Spring is a good time to visit northern Arizona: not too hot yet, plenty of sunshine (even too much for the unwary – use sunscreen!). This was my fourth visit to the Grand Canyon, and it remains an amazing place. It is impossible to adequately photograph the Canyon, especially when one is not a good photographer to start with, so I include just a couple; there are many more on the web, and a well-printed ‘coffee table’ book is even better. Since some of these pics are quite tall, their caption may not be visible at first; keep in mind that the captions follow the photos.
Grand Canyon
A shot made in the evening, as the Sun approaches the horizon.
Canyon Grand
The white sandstone in the foreground is near the top of the stratigraphy of the canyon.
The flat lighting of mid-day leads to less dramatic photos.
Cameron bridge
Crossing the Little Colorado river just a few yards north of the Cameron trading post, this splendid bridge has been replaced by a boring concrete bridge; these days its purpose appears to be to carry a pipeline across the canyon. Perhaps the main reason to be in Cameron is to enter the Grand Canyon from the East entrance. Stop at the trading post for an excellent lunch, and there are lots of crafts to buy in the store.
Sunset Crater Volcano National Monument is not far from Flagstaff, and Wupatki National Monument is a few miles north of the Crater. Together, they provide an excellent comment on the relationship between geology and people: the eruption of the volcano provided improved soil conditions, making possible the development of a small community in this arid region, 800 years ago.
Sunset Crater
Black cinders contrast with the reddish cinders on the flank of the volcano.
Sunset Crater
A dead tree on the path near the foot of the crater. An ecology such as this is surprisingly easy to impact;
in the 1930s people were allowed to wander all over the mountain, causing considerable destruction;
it is now required that people stay on the paths.
Wuptaki National Monument
An overview of the pueblo; the village population at its height is estimated to have been one hundred.
Wupatki
The pueblo is sited near the head of a small shrub-covered valley. The black soil is weathered from the cap of volcanic rock at the top of the slope.
Wupatki
The pueblo is closely integrated with the sandstone bedrock.
Wupatki blowhole
As we followed the pathways through the village, this startling sight presented itself from 100 yards away. We could not figure out what in the world this woman was doing until we got right up to the blowhole information plaque. The peoples of the region were aware of several blowholes, where caverns under a village would ‘breathe’ through small surface holes in response to changes in atmospheric presure.

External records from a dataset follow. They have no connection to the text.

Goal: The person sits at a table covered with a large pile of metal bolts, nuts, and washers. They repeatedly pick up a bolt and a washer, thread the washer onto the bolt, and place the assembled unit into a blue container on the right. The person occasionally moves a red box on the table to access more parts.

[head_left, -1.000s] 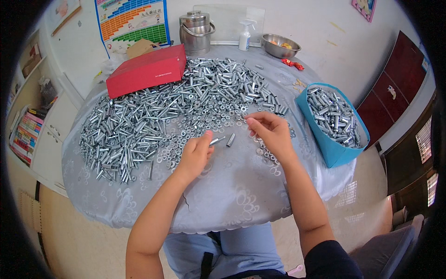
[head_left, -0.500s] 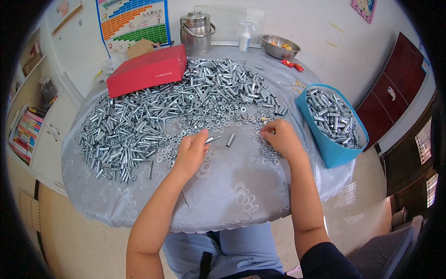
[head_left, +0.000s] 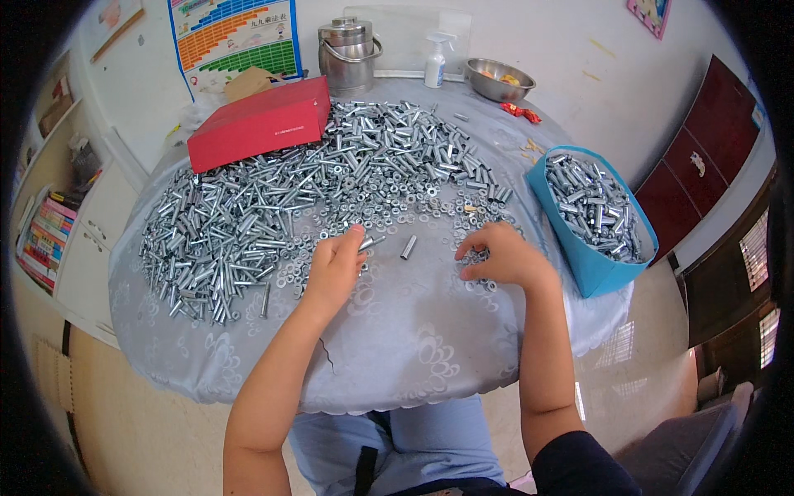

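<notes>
My left hand [head_left: 334,269] is closed round a silver metal bolt [head_left: 371,242], whose end juts out past the fingers to the right. Just right of it, a single short metal sleeve [head_left: 408,247] lies on the grey cloth. My right hand [head_left: 511,256] hovers over a patch of small washers [head_left: 481,285], its thumb and forefinger apart and no object visible between them. Beyond both hands spreads a big heap of bolts and sleeves [head_left: 248,202], with nuts and washers [head_left: 364,213] strewn along its near edge.
At the right stands a blue fabric bin [head_left: 608,277] full of assembled-looking metal fasteners. A red box [head_left: 256,132] rests on the heap's back left. Behind are a steel pot [head_left: 347,62], a spray bottle [head_left: 435,66] and a steel bowl [head_left: 500,87].
My right hand's thumb and forefinger have spread from a pinch, and the hand sits slightly lower. My left hand has shifted a little left, still gripping the bolt.
</notes>
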`<control>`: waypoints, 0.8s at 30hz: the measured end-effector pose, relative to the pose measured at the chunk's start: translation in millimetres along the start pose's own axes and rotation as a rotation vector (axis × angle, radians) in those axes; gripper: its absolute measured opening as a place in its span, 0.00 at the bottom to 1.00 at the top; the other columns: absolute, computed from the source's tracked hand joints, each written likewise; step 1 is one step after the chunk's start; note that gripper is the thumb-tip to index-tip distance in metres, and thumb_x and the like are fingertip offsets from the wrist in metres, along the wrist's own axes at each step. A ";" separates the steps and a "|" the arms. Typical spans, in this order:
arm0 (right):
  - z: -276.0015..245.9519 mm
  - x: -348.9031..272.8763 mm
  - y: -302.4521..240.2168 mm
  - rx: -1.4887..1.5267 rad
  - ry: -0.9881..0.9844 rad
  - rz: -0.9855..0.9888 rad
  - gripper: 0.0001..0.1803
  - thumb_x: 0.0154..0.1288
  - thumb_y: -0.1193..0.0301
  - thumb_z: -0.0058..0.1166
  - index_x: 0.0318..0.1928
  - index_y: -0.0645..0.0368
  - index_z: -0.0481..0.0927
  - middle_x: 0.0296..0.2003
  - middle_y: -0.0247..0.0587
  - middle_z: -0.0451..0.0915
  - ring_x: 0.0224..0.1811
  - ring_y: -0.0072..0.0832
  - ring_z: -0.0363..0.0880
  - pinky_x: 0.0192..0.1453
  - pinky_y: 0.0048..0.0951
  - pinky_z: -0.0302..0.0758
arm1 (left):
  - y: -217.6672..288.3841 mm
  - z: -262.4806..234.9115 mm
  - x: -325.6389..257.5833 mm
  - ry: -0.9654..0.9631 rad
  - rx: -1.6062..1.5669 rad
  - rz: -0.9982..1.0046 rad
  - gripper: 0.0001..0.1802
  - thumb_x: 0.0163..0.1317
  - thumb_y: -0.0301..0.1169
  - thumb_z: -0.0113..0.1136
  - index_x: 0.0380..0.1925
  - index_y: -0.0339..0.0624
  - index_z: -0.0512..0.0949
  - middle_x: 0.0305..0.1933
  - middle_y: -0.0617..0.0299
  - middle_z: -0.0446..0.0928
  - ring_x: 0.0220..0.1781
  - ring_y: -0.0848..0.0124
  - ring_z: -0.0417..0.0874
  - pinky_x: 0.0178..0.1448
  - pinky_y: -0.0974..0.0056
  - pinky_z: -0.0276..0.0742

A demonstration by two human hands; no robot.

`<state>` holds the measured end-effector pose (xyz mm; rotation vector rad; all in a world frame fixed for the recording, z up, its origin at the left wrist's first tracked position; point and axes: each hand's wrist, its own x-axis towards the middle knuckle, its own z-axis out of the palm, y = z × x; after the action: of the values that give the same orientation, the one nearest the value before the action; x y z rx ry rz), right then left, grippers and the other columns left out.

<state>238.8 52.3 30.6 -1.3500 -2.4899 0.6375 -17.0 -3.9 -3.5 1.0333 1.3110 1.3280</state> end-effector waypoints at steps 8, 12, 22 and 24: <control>1.6 -1.3 -5.4 -0.028 -0.021 0.003 0.13 0.40 0.69 0.64 0.31 0.53 0.82 0.31 0.40 0.75 0.43 0.35 0.68 0.48 0.32 0.67 | 4.3 1.8 -2.7 -0.007 0.013 0.019 0.27 0.63 0.47 0.47 0.08 0.45 0.61 0.11 0.71 0.59 0.14 0.81 0.58 0.29 0.73 0.66; 2.9 4.8 -1.8 0.054 -0.068 -0.004 0.12 0.40 0.70 0.64 0.30 0.57 0.81 0.32 0.41 0.77 0.41 0.36 0.70 0.46 0.32 0.68 | 0.7 -0.5 -0.6 -0.026 0.025 0.031 0.27 0.63 0.46 0.46 0.08 0.45 0.61 0.11 0.71 0.58 0.15 0.81 0.58 0.31 0.72 0.67; 6.5 1.7 -2.7 0.020 0.049 -0.041 0.09 0.41 0.72 0.64 0.28 0.59 0.81 0.30 0.41 0.78 0.41 0.36 0.71 0.46 0.32 0.69 | 4.1 2.9 -3.2 -0.044 0.067 0.029 0.27 0.64 0.46 0.46 0.09 0.45 0.61 0.12 0.72 0.58 0.17 0.81 0.59 0.37 0.71 0.69; 6.2 3.2 -2.9 0.021 0.032 -0.045 0.09 0.41 0.72 0.64 0.28 0.58 0.82 0.29 0.41 0.78 0.39 0.36 0.72 0.45 0.32 0.69 | 3.8 2.4 -3.3 -0.052 0.081 0.034 0.27 0.64 0.46 0.45 0.09 0.45 0.60 0.12 0.72 0.58 0.17 0.81 0.58 0.39 0.70 0.70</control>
<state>232.3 52.0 26.6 -1.2829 -2.4735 0.6255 -14.3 -6.6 0.7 1.1424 1.3224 1.2738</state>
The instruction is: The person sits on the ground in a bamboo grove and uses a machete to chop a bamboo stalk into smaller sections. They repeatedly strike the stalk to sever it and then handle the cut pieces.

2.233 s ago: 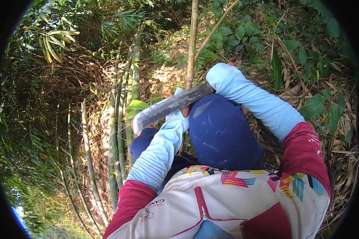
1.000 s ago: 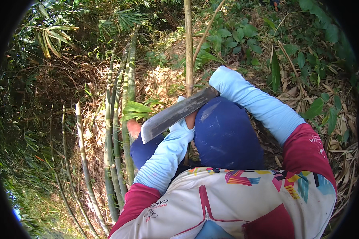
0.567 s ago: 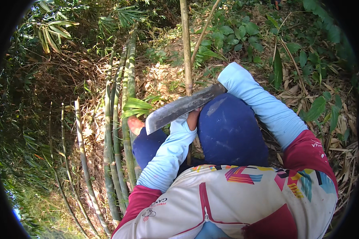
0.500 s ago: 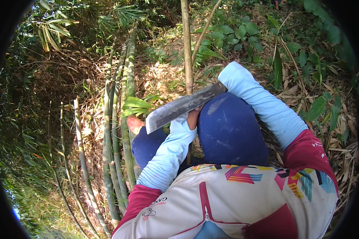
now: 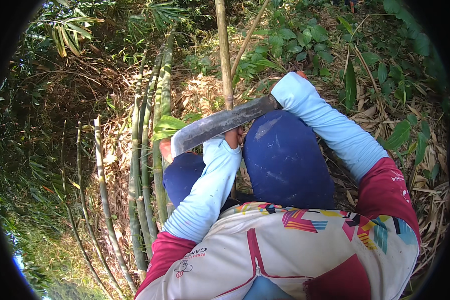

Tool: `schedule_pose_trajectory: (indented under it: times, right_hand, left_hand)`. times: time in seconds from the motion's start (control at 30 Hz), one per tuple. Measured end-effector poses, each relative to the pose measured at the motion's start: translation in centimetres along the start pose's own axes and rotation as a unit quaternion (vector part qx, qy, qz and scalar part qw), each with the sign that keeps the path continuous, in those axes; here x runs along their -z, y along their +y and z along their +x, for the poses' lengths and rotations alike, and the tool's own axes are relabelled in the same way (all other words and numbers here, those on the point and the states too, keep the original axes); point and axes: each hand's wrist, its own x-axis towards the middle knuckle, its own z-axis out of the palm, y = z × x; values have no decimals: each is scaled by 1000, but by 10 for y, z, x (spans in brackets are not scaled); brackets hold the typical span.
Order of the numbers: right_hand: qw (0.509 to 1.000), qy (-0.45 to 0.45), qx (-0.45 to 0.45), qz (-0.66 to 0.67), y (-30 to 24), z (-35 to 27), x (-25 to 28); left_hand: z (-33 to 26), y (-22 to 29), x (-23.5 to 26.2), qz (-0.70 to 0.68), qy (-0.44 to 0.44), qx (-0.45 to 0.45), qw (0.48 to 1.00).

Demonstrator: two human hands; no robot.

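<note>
A machete (image 5: 220, 123) with a broad dark blade and paler edge lies slantwise across a thin dry bamboo pole (image 5: 224, 60). My right hand (image 5: 301, 74), mostly covered by a light blue sleeve, is at the handle end and closed on it; the handle itself is hidden. Just under the blade, my left hand (image 5: 234, 137) has its fingers wrapped round the pole, partly covered by the blade and sleeve. The pole rises away from me between my bent knees, in dark blue trousers (image 5: 287, 160). The blade's tip reaches over my left knee.
Several long green bamboo stems (image 5: 157, 130) lie close on my left, with thinner cut stems (image 5: 105, 195) farther left. A slim brown stick (image 5: 250, 37) leans beside the pole. Leafy plants (image 5: 305, 40) grow ahead right; dry leaves (image 5: 195, 95) cover the ground.
The machete and both hands have shifted slightly up and left in the view. The pole's upper part has also moved left. Both hands keep their hold.
</note>
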Motion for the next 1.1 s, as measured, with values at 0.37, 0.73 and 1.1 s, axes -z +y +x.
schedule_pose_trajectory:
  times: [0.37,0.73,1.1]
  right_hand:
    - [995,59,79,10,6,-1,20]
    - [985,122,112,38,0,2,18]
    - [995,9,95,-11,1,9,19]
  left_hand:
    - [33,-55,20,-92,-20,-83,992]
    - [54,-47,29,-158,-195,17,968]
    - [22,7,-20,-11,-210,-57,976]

A trip to the Petrified Forest National Park (which includes part of the Painted Desert area) is a must if you are in eastern Arizona. It is best to start at the northern, Painted Desert, end (off of Interstate 40) and work your way south to the Petrified Forest, leaving via Highway 180.
Painted Desert
The Painted Desert has some very bright reds. And very little vegetation.
Painted Desert panorama
This gives an idea of the vastness of the Painted Desert region.
Painted Desert steps
The hillside steps are formed by slight differences in resistance to erosion by the various layers. The scale is difficult to judge—the steps are each 20 to 30 feet tall.
Painted Desert mounds
These dark mounds are near the entrance to the park.
Painted Desert stripes
Slight differences in the chemical composition of the soil layers can lead to significant color changes in the modern eroded landscape. For scale, the brown path at the foot of these cliffs is actually a one-lane road.
Petrified Forest
A massive log – about 20 feet long – at the top of a cliff, with fallen chunks below.
Petrified Forest
A log slowly emerges from the eroding landscape.
Petrified Forest
It is amazing how much this looks like real wood which is rotting into chunks. Even the colors of the minerals looks like wood.
Petrified Forest trail
About halfway through the Forest is a short looping path which allows the visitor some close-up views of stone trees.
Petrified Forest
This end-on view shows that, for some reason, the bark has mineralised in a different color than the wood, mimicking the structure of the actual tree.
Petrified Forest
Logs sometimes rotted out their heartwood before petrification, forming cavities in the minerals. Then, probably at a later time, crystals of quartz and other minerals formed within the cavity. Unfortunately, almost all of these crystals were stolen by souvenir hunters in the early part of the twentieth century.
Copper Museum
In the small town of Clarkdale is a small but highly interesting museum about copper. Not mining or refining it, but things that are made of copper.
Lizard
Sunning himself on a post, this cautious lizard scampered away as soon as I came within his ‘danger’ boundary.